Aston Rose will at all times retain data securely. This will be proportionate to the sensitivity of the data and what is reasonably practicable for us to do. In considering this the following will be guidelines:
- We will not allow any data of employees to be stored outside our offices. All paper data will be secured in locked cabinets. Our computer servers will be kept in locked cabinets and suitably password protected and employee data available only to a director.
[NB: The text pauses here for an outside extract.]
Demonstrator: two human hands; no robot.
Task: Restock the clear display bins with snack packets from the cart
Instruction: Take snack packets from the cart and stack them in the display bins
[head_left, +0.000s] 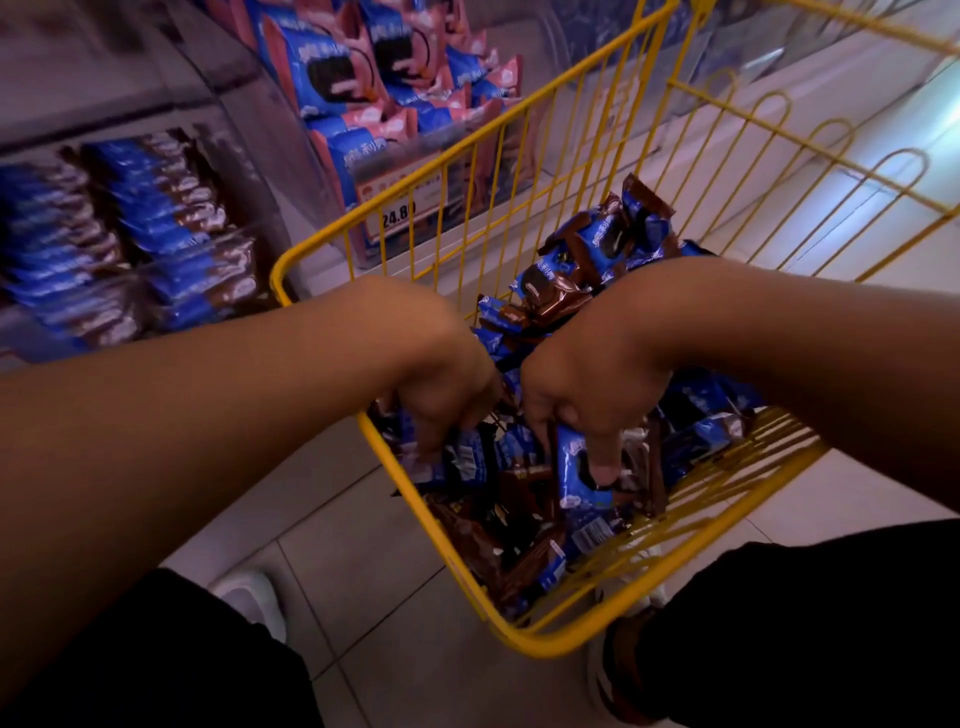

- Other data will be generally kept within the office upon the server. Files will not be password protected and may be accessible to members of staff. The computer system will be password protected so that reasonable steps are taken to prevent outsiders hacking into the computer system. The computer system will be available to our employees remotely but will be password protected. The password of anyone authorised to have access will be changed not less frequently than once every 3 months
- Data (apart from that on our employees) may be stored off site but only in accordance with the provisions of the GDPR
- Aston Rose will not use automated processing systems operating decision evaluation upon personal aspects relating to people which are based solely on automated processing and which produce adverse legal effects concerning, or significantly affect, those people
- Specific financial data on anyone (e.g. bank statements of others in support of references but not bank account details for payment of money or property management accounts) will be destroyed as soon as possible and in any case within 3 months of obtaining it
- Aston Rose will not part with personal information to a third party without the written consent of that data subject, save in the circumstances of the management of a property, of which the data subject is a lessee, being taken over by a successor company.
- Emails will be stored in the Microsoft Outlook program and will either be kept as part of that program or copied into dedicated files. In either case the data is to be kept on the Company server. It will not be practicable to extract for destruction historical emails from the system. When forwarding emails, Aston Rose will ensure as far as possible that personal data in the email chain below is deleted so that personal data is not forwarded with the new email.